Mit geschlossenen Augen stellte sie sich das Zimmer vor, in dem sie lag. Ihr Bett an der Wand. Zwei Meter vom Fußende des Bettes entfernt das Fenster. Sie wohnten im sechsten Stock, und der Blick aus dem Fenster zeigte die Straße, den Parkplatz, die Büsche um den Parkplatz und vor dem Nachbarhaus und das achtstöckige, hellrote Nachbarhaus, das aussah, wie das Haus, in dem sie selbst wohnten.
Auf dem Parkplatz war Betrieb. Sie hörte die anfahrenden Autos und den Kerl, der jeden Morgen zehn Minuten brauchte, um seine alte Karre in Gang zu kriegen.

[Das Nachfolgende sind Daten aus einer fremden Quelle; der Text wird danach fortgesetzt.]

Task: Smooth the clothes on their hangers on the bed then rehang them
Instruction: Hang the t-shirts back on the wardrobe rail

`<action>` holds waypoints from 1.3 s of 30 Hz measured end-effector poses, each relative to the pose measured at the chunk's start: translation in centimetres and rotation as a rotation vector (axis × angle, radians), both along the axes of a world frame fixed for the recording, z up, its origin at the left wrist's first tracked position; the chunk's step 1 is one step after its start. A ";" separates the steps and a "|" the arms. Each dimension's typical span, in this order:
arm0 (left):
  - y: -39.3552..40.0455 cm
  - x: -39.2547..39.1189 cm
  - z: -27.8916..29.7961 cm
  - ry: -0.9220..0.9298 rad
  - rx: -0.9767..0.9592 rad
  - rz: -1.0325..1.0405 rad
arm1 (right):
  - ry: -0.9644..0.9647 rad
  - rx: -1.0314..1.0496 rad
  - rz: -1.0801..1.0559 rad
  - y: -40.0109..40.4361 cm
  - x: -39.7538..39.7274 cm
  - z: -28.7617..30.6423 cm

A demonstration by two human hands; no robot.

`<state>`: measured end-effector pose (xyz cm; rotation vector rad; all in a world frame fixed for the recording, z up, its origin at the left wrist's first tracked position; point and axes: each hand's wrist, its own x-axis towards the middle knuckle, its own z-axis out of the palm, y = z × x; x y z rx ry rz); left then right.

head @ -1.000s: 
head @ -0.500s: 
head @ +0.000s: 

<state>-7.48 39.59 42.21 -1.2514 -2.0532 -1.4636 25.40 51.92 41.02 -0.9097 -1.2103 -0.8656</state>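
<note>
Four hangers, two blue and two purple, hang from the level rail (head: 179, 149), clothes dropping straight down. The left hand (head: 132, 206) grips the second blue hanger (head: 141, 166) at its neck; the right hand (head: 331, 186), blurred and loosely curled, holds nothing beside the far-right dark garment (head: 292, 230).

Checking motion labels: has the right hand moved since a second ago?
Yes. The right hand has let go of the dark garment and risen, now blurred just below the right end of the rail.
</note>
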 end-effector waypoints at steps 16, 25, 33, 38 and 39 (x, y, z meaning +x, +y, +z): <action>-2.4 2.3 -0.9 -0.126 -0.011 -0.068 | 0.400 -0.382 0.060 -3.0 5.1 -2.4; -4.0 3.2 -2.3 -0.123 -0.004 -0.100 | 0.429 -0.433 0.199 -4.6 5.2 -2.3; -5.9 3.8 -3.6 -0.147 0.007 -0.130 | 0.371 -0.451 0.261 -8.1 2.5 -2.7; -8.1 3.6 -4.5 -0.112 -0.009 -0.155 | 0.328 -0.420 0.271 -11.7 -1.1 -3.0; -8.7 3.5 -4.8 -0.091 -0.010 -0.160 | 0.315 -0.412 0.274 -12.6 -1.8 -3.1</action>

Einmal hatte sie geträumt, sie säße in der Karre. Sie hatte laut nun mach schon gesagt, als ihre Mutter sie weckte.
Rechts neben dem Fenster der Tisch und zwei Stühle. An der gegenüberliegenden Wand das Bett ihres Bruders. Der schlief noch. Komisch, dass Jüngere länger schliefen. Oder tat er nur so? Bestimmt nicht, dazu war er zu naiv. Zwischen den beiden Betten der Läufer. Neben den Kopfenden je ein kleiner Tisch mit einer Lampe.
Die Tür ging auf. Bevor sie die Stimme hörte, spürte sie den Luftzug, der ihr über das Gesicht strich.
Seid ihr immer noch im Bett?! Raus jetzt. Es wird höchste Zeit. Also war sie schon mal da gewesen. Plötzlich, sie hätte nicht sagen können, weshalb, wusste Manuela, dass sie heute nicht in die Schule gehen würde. Sie musste nur aufpassen, dass sie nicht gesehen wurde. Und den Bruder loswerden, ohne dass es auffiel. Am besten, sie telefonierte jetzt gleich.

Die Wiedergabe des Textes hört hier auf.